Friday, October 13, 2023


Our Sacramento visit was great. We had a pleasant drive up and back. We enjoyed lunch with Lauren at "Skips", then hit a few antique and thrift shops together and ended the day with dinner at Aioli and dessert at Gunthers. We loved having a full day with Lauren and time together up and back too.
Mindset: optimistically, reinvigorated – I'm starting to recognize that some of the stalls and struggles of the past few weeks are likely closely correlated to changes in. (yes, you guessed it ) my daily routines and focus in mindset.

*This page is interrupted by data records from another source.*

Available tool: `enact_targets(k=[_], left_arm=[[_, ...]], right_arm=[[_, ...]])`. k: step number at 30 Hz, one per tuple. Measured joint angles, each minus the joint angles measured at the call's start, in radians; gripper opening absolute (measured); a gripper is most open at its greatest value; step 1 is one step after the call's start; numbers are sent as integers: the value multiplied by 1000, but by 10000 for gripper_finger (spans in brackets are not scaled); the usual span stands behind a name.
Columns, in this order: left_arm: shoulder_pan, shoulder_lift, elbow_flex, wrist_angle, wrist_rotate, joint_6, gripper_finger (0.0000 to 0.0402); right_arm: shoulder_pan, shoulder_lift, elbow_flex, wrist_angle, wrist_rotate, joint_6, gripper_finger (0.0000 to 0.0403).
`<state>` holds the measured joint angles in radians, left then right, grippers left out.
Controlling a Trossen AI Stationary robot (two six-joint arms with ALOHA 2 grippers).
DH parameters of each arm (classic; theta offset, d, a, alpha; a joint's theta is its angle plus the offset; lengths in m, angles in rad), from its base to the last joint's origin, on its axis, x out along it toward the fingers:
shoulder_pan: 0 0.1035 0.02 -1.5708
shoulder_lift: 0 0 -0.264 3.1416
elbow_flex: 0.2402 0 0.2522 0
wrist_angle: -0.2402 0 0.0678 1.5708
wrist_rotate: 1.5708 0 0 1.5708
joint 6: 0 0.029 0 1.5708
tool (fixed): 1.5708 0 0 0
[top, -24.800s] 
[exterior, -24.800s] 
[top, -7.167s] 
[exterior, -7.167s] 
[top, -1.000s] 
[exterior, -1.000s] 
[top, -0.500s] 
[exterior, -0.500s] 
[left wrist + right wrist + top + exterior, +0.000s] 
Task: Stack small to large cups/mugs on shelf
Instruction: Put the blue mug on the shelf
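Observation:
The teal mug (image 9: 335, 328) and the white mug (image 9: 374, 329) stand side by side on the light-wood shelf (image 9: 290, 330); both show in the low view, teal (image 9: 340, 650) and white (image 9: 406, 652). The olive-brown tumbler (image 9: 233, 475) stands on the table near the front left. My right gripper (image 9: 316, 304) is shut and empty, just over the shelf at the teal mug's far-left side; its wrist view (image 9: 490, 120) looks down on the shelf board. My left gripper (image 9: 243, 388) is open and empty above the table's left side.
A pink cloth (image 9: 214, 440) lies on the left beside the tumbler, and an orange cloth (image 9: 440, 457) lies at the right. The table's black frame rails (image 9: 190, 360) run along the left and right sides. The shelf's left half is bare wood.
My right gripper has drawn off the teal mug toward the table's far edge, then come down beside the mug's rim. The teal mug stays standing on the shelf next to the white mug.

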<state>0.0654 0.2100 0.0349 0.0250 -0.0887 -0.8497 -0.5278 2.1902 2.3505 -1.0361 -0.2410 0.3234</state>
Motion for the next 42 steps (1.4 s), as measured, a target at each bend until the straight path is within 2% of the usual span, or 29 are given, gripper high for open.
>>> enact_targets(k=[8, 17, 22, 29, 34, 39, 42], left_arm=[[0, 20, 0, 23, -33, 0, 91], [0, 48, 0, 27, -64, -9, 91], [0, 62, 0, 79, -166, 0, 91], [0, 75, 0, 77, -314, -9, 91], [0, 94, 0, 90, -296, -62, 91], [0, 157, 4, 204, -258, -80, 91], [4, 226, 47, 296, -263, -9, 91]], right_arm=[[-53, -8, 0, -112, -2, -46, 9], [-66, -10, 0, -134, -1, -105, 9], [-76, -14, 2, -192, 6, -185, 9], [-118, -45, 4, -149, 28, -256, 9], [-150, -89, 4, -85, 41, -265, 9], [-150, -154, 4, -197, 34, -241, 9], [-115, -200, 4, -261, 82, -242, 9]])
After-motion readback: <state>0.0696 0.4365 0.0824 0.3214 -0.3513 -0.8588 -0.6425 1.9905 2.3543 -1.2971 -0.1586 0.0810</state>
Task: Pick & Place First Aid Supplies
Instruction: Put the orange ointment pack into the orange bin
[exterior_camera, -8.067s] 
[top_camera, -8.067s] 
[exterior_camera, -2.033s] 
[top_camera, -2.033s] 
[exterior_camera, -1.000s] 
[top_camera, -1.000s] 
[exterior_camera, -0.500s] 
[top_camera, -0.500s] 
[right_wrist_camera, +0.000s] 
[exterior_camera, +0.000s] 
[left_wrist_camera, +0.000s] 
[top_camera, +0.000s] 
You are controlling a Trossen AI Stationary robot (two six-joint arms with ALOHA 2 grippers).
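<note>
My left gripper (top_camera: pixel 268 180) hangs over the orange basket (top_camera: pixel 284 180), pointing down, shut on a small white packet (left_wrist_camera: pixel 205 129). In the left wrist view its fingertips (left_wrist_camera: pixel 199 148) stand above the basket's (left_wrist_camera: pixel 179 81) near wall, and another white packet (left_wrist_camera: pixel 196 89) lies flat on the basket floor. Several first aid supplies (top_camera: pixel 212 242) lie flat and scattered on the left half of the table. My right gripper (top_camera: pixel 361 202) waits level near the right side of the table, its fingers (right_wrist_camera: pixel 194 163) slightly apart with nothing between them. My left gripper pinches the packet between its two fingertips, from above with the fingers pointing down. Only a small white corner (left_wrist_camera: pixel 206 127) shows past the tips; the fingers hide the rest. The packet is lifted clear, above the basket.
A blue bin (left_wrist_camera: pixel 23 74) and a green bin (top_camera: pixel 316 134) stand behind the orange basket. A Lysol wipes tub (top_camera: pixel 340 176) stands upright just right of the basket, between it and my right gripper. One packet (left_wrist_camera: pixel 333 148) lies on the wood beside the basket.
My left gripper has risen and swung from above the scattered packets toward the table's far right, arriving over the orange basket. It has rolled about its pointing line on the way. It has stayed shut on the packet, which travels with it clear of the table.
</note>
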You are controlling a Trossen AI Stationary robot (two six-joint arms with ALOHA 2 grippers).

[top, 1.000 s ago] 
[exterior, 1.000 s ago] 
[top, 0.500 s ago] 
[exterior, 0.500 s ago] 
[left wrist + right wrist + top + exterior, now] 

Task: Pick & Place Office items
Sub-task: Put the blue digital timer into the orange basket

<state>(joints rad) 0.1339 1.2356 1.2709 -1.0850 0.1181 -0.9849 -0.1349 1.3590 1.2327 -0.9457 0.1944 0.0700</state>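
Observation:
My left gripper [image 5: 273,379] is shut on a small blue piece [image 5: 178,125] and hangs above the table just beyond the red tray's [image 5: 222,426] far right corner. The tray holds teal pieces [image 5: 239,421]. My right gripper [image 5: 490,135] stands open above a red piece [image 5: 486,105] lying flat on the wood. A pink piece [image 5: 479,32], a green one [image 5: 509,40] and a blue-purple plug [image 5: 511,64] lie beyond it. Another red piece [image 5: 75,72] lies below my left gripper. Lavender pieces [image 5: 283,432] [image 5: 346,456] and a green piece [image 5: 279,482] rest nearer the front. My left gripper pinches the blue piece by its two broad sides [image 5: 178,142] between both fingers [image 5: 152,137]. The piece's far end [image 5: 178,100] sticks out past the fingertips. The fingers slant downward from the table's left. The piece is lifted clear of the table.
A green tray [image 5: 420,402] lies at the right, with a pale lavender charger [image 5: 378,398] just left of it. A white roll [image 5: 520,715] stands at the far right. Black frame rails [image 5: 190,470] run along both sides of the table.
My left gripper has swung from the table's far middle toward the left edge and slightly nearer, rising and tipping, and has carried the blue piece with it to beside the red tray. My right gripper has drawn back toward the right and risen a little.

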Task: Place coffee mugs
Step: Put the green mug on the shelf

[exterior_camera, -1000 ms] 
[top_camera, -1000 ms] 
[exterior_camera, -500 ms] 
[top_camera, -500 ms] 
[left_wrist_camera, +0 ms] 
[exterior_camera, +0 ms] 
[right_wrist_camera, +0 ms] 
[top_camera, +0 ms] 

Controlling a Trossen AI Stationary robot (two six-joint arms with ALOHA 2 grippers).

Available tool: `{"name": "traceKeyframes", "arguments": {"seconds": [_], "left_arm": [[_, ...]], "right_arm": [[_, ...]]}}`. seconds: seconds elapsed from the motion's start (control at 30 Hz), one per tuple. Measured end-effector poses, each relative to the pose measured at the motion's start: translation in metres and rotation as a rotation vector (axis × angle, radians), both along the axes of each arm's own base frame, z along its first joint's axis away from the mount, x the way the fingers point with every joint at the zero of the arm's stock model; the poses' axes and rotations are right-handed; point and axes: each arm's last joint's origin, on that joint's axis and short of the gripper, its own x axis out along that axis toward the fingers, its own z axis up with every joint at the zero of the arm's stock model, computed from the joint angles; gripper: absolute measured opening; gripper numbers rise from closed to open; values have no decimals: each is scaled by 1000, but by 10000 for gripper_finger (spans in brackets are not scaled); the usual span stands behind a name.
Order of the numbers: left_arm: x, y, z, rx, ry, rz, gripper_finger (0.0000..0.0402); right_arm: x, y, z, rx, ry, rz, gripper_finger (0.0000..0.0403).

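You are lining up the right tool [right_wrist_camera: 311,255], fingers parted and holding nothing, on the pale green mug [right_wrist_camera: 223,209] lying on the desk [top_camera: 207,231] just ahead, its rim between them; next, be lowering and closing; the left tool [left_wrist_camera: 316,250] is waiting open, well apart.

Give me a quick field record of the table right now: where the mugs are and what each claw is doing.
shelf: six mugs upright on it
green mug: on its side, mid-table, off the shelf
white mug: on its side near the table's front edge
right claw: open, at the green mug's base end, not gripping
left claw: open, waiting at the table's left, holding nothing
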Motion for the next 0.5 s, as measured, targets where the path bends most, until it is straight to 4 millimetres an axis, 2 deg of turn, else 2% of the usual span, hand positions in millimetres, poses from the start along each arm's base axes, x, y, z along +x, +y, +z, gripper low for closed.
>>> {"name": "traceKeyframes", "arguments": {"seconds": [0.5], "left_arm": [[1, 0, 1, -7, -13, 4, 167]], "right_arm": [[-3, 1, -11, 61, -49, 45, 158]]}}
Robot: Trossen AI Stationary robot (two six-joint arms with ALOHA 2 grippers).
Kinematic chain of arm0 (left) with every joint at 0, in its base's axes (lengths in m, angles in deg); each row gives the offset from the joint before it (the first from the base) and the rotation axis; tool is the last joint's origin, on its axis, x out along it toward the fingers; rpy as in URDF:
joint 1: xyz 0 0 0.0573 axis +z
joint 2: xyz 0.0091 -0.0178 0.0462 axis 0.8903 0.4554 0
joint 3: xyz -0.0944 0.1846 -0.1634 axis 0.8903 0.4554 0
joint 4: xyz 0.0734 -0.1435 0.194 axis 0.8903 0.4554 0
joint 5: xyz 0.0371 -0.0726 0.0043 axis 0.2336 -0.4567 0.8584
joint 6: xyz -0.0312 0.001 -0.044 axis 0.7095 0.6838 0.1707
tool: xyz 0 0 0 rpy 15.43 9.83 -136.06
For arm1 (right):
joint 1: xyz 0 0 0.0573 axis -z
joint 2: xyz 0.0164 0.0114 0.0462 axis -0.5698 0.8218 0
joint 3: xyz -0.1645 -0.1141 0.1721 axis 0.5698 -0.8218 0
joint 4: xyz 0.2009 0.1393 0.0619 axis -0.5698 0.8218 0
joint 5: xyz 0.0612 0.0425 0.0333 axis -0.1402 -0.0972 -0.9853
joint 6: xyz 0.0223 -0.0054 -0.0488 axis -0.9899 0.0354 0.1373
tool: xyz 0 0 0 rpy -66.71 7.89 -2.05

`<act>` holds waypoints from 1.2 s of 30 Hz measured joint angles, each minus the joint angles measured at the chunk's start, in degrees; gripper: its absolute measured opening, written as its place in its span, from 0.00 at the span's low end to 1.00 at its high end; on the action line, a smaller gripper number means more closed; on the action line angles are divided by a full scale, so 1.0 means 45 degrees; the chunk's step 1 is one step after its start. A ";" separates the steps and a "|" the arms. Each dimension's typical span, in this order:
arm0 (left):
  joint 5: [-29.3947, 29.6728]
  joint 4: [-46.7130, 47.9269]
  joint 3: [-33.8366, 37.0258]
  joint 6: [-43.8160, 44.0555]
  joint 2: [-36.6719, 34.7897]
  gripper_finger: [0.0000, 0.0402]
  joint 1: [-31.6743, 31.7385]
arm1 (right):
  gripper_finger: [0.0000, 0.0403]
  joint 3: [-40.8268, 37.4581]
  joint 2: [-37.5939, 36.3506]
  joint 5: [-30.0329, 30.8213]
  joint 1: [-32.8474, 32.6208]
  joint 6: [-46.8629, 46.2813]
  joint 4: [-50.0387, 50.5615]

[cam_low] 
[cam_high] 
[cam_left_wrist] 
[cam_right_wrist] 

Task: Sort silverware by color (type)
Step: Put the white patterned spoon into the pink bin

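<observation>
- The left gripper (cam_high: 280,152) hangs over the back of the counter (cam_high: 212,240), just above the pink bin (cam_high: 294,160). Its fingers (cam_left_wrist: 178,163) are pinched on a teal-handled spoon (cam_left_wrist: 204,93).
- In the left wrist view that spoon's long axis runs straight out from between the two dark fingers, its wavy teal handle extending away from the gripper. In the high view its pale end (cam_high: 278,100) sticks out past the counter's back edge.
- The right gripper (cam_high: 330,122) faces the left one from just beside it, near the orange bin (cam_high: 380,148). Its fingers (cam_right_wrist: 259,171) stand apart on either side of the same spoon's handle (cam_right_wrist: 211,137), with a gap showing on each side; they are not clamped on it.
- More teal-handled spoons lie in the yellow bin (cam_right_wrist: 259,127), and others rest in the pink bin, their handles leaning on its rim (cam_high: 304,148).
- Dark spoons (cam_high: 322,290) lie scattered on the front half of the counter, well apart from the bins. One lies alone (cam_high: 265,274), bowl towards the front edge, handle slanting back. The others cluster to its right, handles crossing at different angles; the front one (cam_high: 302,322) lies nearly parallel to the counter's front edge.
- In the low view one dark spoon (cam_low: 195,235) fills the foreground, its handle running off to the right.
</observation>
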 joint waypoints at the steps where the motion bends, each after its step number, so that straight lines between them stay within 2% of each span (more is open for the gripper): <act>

I've been slacking on meditation and introspection and optimizing morning sunlight and dietary balance. I've also been getting swept up into the mythology of control. I tend to feel an insistent, obligation to resolve and fix whatever gets thrown my way, and I know it's self-imposed, but I also think it's, an expectation of others. And all of those are pretty much no-win situations. I don't want to be cavalier and throw my hands up and say that there's nothing I can do about any of it, and yet at the same time, the reality is, that's typically the case. I control my actions and reactions, and that's it. I can guide and try to influence, but each time I take on the responsibility of rectifying something, it's as if I'm redirecting water that will eventually flow wherever it's going to naturally flow, dammit. ;-). All this energy gets sucked into a hypothetical future or a subjective past.
Goals: Return to key routines starting ….. NOW!
Anticipation: A day with Jen and Lauren in Sac.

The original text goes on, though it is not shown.